Lustig claims that sugar is a "chronic toxin" — a poison that will make you sick if you eat it for long enough — and he blames it for everything from cancer to heart disease. Taubes traces the history of this theory about sugar through the past century, and concludes that while not conclusive, the evidence is worrying. I've tried to eliminate sugar from my diet with varying success since 2003, when I did a year of "strict Atkins" and lost 80 lbs, most of which I've kept off since by avoiding processed carbs where possible. I find that eating a little sugar (or high-carb food like bread) generally leads to cravings for a lot more, which means that slight slips tend to snowball.
Lustig's argument, however, is not about the consumption of empty calories — and biochemists have made the same case previously, though not so publicly. It is that sugar has unique characteristics, specifically in the way the human body metabolizes the fructose in it, that may make it singularly harmful, at least if consumed in sufficient quantities.
The phrase Lustig uses when he describes this concept is "isocaloric but not isometabolic." This means we can eat 100 calories of glucose (from a potato or bread or other starch) or 100 calories of sugar (half glucose and half fructose), and they will be metabolized differently and have a different effect on the body. The calories are the same, but the metabolic consequences are quite different.

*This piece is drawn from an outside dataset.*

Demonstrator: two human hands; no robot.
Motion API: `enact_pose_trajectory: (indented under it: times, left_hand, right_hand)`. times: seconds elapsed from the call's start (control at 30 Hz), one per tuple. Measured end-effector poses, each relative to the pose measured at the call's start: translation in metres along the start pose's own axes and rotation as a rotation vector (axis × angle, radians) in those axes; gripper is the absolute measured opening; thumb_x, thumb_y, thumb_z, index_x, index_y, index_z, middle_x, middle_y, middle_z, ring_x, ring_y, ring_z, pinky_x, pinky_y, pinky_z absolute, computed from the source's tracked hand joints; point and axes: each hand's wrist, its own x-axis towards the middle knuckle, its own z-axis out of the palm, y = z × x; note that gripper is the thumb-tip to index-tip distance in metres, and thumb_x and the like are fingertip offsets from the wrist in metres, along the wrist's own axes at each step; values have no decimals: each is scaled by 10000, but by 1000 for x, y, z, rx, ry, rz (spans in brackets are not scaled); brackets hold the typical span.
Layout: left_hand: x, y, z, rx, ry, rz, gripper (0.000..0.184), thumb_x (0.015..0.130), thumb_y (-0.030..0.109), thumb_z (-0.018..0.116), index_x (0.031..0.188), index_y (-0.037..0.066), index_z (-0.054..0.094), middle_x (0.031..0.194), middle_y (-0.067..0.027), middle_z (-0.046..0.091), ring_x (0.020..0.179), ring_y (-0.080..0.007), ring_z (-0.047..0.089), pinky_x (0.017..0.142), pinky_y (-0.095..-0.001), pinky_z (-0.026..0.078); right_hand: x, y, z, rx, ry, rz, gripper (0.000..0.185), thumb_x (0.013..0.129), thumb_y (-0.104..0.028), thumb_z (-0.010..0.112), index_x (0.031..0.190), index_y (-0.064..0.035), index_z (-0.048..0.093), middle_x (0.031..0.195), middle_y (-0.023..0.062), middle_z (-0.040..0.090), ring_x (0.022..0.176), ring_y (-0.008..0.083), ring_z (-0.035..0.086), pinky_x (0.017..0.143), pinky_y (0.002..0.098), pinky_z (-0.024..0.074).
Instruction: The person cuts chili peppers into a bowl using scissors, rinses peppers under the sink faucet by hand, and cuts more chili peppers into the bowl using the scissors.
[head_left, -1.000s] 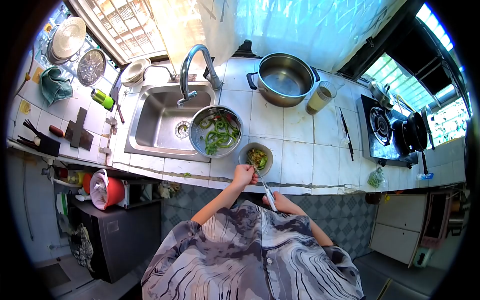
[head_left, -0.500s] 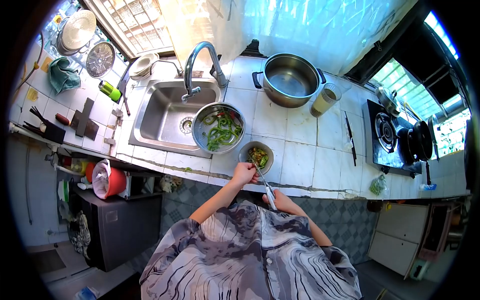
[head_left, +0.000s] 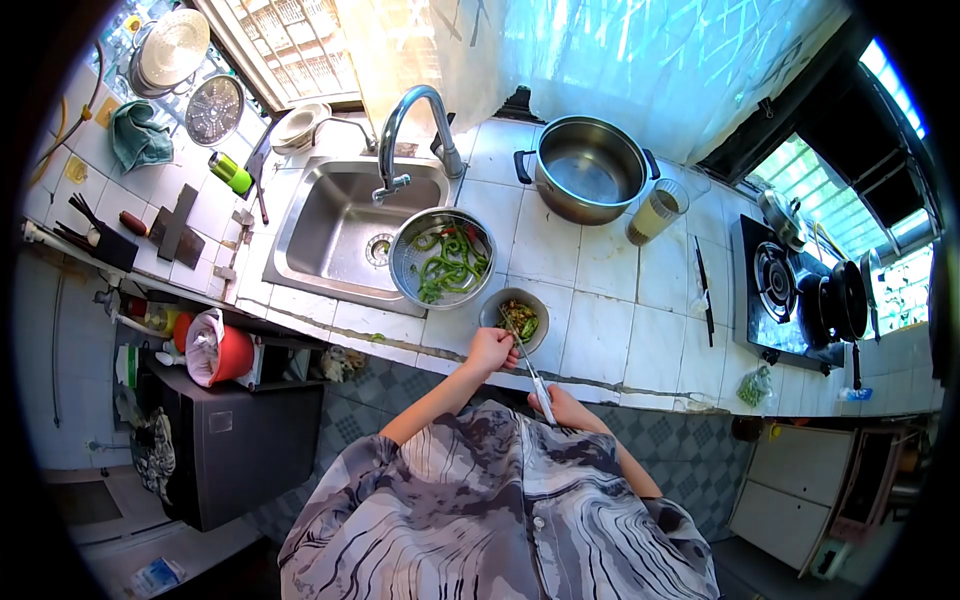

The fructose component of sugar and H.F.C.S. is metabolized primarily by the liver, while the glucose from sugar and starches is metabolized by every cell in the body. Consuming sugar (fructose and glucose) means more work for the liver than if you consumed the same number of calories of starch (glucose). And if you take that sugar in liquid form — soda or fruit juices — the fructose and glucose will hit the liver more quickly than if you consume them, say, in an apple (or several apples, to get what researchers would call the equivalent dose of sugar). The speed with which the liver has to do its work will also affect how it metabolizes the fructose and glucose.